Parse multiple sites IIS logs with Python

You know the struggle – there are multiple websites on the same IIS server and there is no easy way to analyze all logs at once. From time to time I notice that there is one particular IP that is filling the bandwidth of our servers, and I want to check what sites are used by this IP, what URLs are called and so on.
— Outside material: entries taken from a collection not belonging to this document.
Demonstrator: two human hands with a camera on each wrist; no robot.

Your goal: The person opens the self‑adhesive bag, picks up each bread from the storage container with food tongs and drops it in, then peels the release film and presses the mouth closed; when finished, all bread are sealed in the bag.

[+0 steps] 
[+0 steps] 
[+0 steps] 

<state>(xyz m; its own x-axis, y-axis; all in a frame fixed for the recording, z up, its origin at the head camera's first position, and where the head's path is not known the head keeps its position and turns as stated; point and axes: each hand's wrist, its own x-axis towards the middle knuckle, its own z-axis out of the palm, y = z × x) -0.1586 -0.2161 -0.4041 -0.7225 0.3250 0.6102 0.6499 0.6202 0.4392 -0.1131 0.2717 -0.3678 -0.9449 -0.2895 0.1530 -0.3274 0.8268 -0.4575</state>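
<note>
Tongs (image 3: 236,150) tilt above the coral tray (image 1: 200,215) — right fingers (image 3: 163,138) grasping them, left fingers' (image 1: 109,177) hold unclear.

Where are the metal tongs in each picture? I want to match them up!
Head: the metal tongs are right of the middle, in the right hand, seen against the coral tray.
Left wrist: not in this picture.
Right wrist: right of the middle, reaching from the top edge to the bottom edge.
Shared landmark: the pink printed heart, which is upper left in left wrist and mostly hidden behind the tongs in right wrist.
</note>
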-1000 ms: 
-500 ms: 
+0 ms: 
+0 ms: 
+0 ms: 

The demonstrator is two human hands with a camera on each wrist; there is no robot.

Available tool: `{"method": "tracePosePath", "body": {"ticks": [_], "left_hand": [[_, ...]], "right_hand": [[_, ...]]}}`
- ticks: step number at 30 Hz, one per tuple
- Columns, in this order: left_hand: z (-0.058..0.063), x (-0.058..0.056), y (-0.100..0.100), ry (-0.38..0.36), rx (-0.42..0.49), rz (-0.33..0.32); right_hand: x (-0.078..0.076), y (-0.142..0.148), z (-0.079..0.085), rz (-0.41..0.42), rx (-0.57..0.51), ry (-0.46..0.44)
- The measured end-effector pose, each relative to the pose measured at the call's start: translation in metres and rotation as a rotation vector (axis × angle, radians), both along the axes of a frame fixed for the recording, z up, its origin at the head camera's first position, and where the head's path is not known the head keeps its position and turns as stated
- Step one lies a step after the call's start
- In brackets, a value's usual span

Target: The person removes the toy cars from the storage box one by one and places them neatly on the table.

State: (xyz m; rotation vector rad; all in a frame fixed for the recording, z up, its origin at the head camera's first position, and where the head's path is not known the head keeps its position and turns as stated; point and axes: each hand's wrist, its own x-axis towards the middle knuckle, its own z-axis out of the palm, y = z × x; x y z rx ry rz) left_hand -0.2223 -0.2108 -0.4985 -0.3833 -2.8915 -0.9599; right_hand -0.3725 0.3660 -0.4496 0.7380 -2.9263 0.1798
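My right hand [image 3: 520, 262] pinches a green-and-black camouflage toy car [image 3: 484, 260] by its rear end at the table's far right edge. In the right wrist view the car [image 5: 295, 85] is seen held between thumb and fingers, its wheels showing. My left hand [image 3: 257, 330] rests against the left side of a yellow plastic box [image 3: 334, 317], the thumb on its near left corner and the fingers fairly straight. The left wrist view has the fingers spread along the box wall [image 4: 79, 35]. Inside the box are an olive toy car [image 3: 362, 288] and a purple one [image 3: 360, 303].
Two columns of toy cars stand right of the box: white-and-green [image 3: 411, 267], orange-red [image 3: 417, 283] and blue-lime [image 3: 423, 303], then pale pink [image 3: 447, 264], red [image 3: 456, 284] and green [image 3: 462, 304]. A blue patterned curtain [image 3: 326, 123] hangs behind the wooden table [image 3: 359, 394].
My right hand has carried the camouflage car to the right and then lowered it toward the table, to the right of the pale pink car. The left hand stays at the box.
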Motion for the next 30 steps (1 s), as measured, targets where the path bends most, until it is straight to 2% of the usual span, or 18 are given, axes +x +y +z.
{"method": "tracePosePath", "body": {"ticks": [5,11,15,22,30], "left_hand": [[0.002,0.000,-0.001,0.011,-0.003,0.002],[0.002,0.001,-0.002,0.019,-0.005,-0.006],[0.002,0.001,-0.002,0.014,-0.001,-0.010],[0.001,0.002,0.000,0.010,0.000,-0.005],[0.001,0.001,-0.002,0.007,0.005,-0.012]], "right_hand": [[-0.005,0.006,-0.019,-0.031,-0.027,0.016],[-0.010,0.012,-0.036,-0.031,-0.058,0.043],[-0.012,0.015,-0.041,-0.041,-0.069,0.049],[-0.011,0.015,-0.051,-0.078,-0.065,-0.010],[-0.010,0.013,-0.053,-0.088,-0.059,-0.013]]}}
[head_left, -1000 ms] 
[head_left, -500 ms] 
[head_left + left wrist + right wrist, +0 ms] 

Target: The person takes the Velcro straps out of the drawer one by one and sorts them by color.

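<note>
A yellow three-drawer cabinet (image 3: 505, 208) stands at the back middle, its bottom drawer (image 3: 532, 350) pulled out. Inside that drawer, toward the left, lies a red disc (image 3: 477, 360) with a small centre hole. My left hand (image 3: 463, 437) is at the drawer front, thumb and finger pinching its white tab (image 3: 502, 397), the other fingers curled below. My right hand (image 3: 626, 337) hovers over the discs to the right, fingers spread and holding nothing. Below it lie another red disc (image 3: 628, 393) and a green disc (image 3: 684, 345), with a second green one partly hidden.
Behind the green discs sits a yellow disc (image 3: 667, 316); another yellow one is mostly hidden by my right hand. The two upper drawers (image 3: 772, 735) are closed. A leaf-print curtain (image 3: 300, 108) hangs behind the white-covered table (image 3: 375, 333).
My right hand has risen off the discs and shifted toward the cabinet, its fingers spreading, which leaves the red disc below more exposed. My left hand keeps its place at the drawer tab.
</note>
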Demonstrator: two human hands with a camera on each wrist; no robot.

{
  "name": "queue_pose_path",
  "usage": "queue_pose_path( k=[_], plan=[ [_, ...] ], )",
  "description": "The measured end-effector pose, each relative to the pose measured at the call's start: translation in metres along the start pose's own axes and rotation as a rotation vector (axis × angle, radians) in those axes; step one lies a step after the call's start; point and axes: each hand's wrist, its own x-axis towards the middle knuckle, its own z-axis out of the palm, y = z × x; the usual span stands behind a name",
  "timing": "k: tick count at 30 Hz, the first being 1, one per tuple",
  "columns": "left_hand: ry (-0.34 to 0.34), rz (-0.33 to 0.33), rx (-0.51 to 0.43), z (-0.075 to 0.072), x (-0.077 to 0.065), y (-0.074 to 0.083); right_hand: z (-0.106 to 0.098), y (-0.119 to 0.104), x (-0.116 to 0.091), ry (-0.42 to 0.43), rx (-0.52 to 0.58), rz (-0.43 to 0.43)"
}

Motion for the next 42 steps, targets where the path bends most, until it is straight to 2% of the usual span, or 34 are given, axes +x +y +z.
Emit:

To perform such operations quickly and easily, I decided to use Python.

The solution

import os
import glob
import pandas as pd

# modify the directory to point to the proper log dir
sourceDir="T:\IISLogFiles"

# modify to handle all log fields present in your logs
log_field_names = ['date', 'time', 's-ip', 'cs-method', 'cs-uri-stem', 'cs-uri-query', 's-port', 'cs-username', 'c-ip',
                   'cs(User-Agent)', 'cs(Referer)', 'sc-status', 'sc-substatus', 'sc-win32-status', 'time-taken']

df = pd.DataFrame()

for dirname, dirnames, filenames in os.walk(sourceDir):

    # traverse through directories
    for subdirname in dirnames:

        # skip FTP log directories - we don't want to parse FTP logs
        if subdirname[:3] != "FTP":
            list_of_files = glob.glob(sourceDir + "\\" + subdirname + "\*.log")

            # perform data gathering only if there are log files in the subdirectory
            if len(list_of_files) > 0:

                # find the newest log file
                latest_file = max(list_of_files, key=os.path.getctime)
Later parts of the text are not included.